Most data in these virtual disks is the same, therefore if there was a feature to somehow store the same bits just once, it would drastically reduce the amount of data in physical storage. Fortunately it’s exactly what Windows offers.
Windows Server 2012 introduced the Data Deduplication feature, which detects identical blocks of data (not whole files, which would be useless for virtual disks) and stores them only once, keeping a sort of a link from the other places. It’s completely transparent to you – you work with all files in the same way as before. Windows Server 2012 R2 then added extra support for virtual disks in VDI (Virtual Desktop Infrastructure) scenarios, therefore this is the minimum version you want to use. (Windows Server 2016 supports Data Deduplication too, of course, and have added a few improvements.)
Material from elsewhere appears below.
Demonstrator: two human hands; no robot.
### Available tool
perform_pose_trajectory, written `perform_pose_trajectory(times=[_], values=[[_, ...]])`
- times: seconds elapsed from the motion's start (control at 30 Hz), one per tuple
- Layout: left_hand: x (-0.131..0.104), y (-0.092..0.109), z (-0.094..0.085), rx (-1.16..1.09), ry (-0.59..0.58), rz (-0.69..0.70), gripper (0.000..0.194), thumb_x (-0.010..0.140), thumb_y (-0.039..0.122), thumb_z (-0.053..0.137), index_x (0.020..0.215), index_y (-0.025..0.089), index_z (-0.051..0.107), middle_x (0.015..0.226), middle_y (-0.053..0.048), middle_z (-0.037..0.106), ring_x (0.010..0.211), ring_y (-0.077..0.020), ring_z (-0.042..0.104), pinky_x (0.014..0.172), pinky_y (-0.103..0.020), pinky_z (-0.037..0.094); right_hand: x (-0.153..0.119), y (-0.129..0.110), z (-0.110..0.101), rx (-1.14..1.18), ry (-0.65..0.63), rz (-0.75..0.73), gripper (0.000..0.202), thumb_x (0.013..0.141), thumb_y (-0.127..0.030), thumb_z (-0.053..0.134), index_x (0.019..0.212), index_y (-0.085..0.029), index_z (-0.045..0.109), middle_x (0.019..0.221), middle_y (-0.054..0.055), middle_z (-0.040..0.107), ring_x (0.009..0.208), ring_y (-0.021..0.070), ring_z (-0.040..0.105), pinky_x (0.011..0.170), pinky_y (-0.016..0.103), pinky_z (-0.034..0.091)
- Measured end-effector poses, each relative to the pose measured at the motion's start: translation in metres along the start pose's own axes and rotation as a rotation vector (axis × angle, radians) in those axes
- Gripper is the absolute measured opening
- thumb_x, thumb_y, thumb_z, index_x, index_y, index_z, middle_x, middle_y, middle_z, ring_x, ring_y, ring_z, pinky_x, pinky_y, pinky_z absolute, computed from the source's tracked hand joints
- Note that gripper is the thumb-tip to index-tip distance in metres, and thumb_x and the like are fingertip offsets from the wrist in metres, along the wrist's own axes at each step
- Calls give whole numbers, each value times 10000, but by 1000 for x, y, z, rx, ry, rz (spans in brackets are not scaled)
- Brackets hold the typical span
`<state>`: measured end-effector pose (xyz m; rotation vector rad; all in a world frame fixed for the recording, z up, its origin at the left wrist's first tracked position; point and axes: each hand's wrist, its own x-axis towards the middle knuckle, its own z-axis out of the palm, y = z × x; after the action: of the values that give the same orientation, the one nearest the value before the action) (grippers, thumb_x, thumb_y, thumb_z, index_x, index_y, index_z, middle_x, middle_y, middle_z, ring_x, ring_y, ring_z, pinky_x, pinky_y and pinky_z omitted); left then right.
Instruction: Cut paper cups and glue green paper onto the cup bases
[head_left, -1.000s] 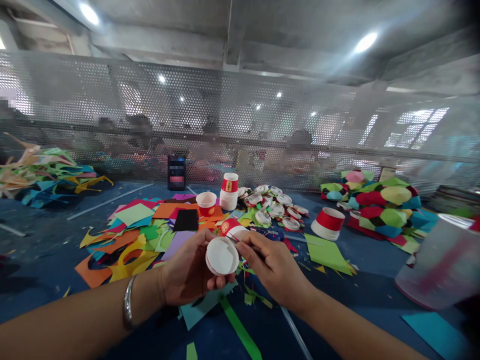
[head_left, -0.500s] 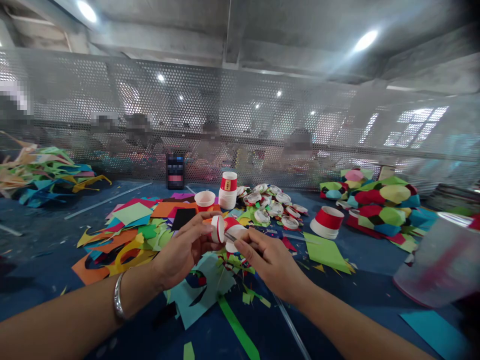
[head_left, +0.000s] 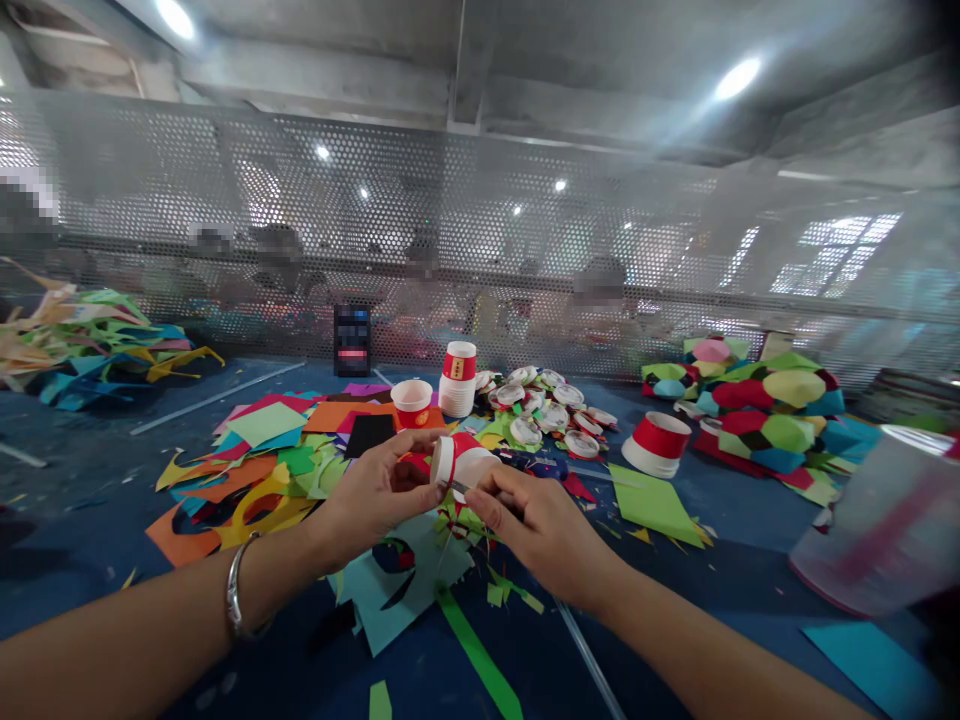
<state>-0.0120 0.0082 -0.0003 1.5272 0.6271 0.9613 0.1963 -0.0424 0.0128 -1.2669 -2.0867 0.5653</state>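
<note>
My left hand (head_left: 386, 487) grips the cut-off bottom of a paper cup (head_left: 444, 462) by its rim, fingers and thumb around it. The piece is tilted on its side, white with a thin red edge. My right hand (head_left: 525, 510) is closed around a tool with a thin metal blade (head_left: 459, 487); its handle is hidden by the fingers. The blade lies against the lower right edge of the cup bottom. Just behind, between the hands, is a red and white paper cup (head_left: 474, 462), partly covered by them. Small paper trimmings (head_left: 457, 520) lie below.
Behind are a paper cup (head_left: 411, 400), a stack of cups (head_left: 457, 395) and a heap of cut-off cup bottoms (head_left: 553, 415). Coloured paper (head_left: 262, 425) spreads left. At right stand a red-banded cup stack (head_left: 656, 445), paper balls (head_left: 772, 410) and a translucent bucket (head_left: 870, 530).
My left hand has turned the cup bottom, so its round face shows differently. The blade in my right hand has shifted slightly down along its edge.
</note>
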Motion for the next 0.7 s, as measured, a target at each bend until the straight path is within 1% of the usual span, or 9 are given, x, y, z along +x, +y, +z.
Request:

According to Microsoft measurements, the usual space saving in these scenarios is 80-95% and I would indeed expect high numbers with AX VMs, because they’re almost the same. This means that any additional VM will need (after deduplication) just a few extra gigabytes of storage and having many VMs won’t be a problem anymore.
I haven’t try it by myself, though, because I don’t need it at home and clients have specialized infrastructure guys dealing with these things. If you have practical experience, you can share it in comments below this post.
If you want to learn more about data deduplication in Windows Server, the latest documentation is here.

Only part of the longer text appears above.